▶ To do: Print the lines in the listing below starting at the line with "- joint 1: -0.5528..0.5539" and ending at the line with "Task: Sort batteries", both included. Reproduce them exactly and omit every picture.

(Data provided)

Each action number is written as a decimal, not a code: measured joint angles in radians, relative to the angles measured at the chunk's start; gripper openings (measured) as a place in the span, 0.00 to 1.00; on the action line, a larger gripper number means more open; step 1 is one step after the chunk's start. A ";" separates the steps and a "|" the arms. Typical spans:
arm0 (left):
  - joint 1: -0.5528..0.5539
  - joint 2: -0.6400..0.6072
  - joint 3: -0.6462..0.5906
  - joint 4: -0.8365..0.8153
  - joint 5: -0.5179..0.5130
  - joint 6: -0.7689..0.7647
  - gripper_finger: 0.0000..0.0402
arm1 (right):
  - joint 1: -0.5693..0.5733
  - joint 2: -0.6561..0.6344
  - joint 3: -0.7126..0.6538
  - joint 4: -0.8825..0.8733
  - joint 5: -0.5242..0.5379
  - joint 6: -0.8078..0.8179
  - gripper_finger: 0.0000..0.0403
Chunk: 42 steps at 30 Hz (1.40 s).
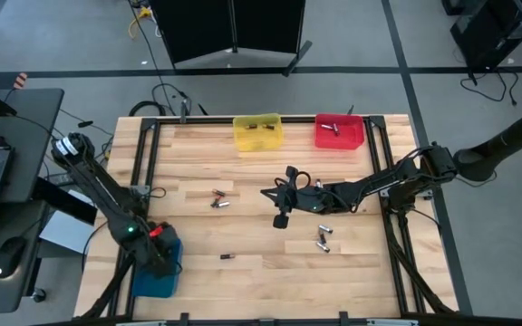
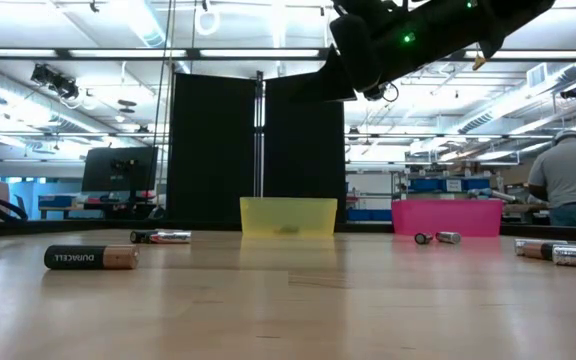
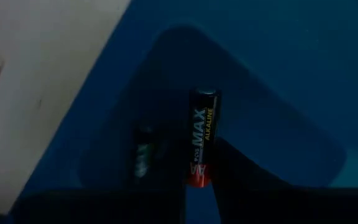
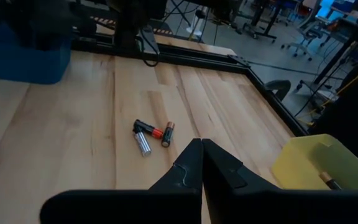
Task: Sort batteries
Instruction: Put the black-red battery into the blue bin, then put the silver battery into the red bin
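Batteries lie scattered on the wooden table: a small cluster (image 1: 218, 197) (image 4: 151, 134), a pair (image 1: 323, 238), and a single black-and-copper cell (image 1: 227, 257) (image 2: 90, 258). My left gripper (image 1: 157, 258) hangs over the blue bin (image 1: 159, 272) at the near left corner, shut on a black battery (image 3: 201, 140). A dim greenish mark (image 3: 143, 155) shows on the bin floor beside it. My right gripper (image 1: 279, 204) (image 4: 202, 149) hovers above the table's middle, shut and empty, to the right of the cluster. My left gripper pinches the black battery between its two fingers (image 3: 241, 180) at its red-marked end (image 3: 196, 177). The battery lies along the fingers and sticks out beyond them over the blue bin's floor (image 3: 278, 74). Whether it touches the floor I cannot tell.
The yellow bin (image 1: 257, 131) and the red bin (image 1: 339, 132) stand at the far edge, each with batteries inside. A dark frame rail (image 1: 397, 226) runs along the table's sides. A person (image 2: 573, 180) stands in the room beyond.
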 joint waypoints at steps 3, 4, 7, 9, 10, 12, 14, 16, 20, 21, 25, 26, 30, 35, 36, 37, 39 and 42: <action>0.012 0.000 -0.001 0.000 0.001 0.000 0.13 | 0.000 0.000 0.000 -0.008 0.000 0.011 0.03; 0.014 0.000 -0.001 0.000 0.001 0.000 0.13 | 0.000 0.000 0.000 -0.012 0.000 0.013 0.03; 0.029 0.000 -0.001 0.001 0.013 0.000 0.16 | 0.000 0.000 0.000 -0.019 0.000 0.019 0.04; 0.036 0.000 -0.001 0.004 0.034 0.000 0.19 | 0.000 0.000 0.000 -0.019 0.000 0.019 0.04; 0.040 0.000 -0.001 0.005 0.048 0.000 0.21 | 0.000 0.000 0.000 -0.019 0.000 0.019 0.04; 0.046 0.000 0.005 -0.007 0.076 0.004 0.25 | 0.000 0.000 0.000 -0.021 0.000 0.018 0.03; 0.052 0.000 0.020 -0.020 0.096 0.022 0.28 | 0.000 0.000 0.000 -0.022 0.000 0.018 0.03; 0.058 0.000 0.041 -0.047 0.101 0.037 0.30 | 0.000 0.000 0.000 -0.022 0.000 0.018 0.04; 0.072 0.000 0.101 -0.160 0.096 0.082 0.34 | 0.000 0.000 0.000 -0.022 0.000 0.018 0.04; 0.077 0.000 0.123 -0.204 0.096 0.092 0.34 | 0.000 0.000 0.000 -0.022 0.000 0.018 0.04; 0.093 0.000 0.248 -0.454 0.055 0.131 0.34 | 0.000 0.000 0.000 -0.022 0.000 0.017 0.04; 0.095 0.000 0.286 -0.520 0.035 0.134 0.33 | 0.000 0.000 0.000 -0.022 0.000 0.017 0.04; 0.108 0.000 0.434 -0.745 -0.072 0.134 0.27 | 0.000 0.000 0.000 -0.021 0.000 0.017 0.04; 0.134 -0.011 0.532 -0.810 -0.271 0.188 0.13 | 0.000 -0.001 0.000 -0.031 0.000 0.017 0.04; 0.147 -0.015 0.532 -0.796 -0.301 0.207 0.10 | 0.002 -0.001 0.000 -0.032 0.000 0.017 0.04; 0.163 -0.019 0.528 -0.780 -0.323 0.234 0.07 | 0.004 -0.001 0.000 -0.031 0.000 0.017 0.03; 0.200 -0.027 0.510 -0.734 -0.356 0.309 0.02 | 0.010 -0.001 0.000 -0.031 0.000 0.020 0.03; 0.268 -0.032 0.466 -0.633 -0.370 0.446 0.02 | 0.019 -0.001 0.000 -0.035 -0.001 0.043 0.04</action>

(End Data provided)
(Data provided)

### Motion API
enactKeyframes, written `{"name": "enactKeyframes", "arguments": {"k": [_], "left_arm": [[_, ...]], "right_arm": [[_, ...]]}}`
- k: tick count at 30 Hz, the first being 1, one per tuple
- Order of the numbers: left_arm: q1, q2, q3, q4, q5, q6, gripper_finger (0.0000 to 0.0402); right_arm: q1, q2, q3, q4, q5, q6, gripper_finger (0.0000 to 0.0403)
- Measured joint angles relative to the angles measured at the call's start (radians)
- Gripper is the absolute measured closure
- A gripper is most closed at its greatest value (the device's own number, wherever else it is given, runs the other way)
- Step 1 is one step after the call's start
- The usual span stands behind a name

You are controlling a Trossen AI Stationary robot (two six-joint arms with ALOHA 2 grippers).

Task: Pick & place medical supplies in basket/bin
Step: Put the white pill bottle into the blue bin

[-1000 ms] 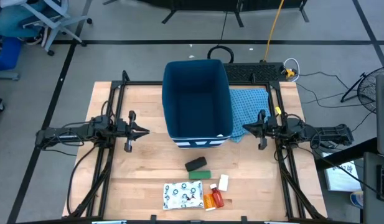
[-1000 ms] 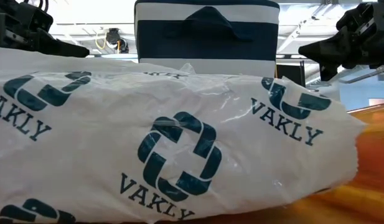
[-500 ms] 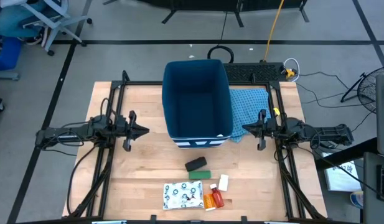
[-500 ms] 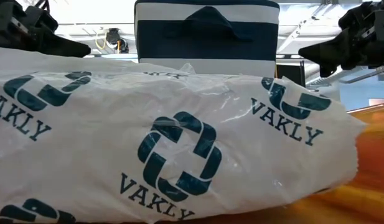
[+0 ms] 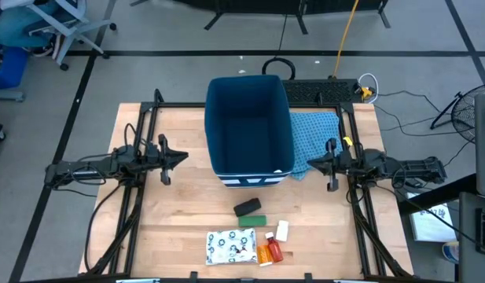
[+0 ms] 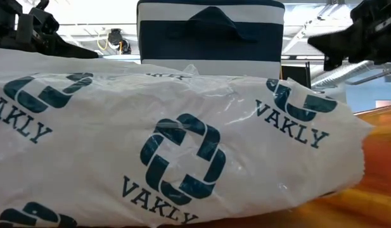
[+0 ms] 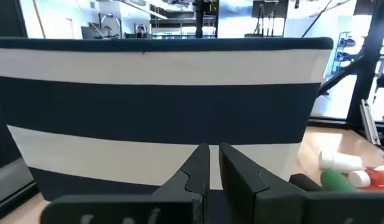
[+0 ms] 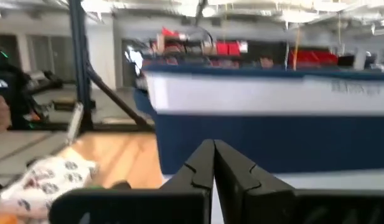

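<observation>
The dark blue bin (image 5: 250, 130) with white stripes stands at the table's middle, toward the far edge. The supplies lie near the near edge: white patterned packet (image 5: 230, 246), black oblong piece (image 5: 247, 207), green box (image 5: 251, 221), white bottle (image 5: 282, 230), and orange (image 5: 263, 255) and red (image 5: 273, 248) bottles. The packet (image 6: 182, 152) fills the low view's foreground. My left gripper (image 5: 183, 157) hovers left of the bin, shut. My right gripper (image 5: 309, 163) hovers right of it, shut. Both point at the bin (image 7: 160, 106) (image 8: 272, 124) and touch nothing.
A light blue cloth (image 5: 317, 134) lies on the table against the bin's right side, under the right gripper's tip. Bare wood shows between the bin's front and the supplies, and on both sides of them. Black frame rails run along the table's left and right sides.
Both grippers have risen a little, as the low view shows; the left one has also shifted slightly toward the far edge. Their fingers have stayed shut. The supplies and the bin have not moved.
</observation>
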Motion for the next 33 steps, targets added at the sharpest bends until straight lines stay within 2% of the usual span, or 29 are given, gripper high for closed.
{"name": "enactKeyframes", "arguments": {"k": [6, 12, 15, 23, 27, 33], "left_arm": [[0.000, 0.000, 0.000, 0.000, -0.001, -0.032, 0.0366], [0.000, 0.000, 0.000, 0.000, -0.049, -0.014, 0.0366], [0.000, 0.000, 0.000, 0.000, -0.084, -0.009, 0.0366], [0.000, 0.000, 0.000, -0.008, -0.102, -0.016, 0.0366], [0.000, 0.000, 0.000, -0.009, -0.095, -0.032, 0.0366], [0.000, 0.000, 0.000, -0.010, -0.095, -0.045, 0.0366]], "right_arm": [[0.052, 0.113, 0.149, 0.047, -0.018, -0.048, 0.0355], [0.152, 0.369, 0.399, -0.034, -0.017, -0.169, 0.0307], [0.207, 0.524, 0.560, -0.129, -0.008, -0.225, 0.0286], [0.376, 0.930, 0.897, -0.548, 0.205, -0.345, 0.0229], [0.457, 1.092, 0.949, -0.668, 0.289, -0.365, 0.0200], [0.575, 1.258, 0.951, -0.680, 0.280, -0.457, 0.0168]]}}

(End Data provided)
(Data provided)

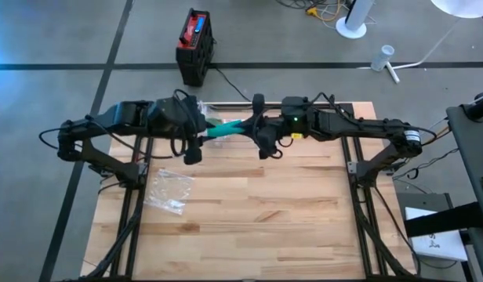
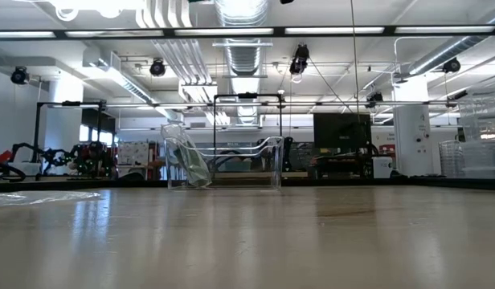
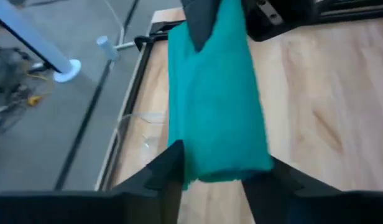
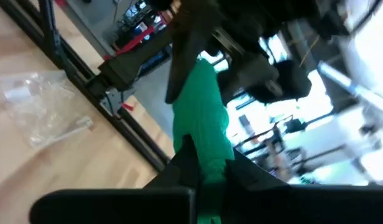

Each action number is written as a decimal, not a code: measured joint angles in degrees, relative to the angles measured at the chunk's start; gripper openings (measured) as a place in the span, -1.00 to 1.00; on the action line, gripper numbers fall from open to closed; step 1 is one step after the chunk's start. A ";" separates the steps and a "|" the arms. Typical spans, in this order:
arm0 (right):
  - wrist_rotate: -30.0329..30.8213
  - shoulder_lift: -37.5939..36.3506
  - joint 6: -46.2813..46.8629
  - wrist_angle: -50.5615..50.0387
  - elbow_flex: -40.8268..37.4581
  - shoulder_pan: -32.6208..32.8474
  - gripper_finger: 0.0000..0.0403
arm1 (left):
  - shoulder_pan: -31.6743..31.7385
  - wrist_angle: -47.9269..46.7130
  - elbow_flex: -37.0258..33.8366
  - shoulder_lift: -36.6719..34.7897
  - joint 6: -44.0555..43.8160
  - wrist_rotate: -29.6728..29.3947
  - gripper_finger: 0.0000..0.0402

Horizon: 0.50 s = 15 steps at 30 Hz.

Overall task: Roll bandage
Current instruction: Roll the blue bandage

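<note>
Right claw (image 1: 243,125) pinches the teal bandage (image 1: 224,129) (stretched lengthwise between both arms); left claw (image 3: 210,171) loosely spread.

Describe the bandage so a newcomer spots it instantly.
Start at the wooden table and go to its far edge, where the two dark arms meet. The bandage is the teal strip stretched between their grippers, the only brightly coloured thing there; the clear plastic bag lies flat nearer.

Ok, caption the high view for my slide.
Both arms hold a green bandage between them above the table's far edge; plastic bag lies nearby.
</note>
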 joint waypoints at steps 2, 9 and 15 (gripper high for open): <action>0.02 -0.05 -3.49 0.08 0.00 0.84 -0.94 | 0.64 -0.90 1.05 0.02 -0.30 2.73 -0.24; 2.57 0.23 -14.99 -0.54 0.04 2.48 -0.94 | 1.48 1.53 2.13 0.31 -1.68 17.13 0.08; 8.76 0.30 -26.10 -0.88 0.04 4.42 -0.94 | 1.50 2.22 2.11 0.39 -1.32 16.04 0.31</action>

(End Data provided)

▶ Response for this exercise:
  - joint 1: -0.5528..0.5539
  - joint 2: -0.6400..0.6072
  - joint 3: -0.6462..0.5906
  - joint 4: -0.8365..0.8153
  - joint 5: -0.5179..0.5130
  - joint 6: -0.7689..0.7647
  - gripper_finger: 0.0000..0.0402
arm1 (right):
  - joint 1: -0.5693..0.5733
  - joint 2: -0.6561..0.6344
  - joint 3: -0.7126..0.6538
  - joint 4: -0.8825..0.8733
  - joint 5: -0.5242..0.5379
  - joint 6: -0.8078..0.8179
  - gripper_finger: 0.0000..0.0403
Chunk: 42 steps at 30 Hz (1.40 s).
Task: Sort batteries

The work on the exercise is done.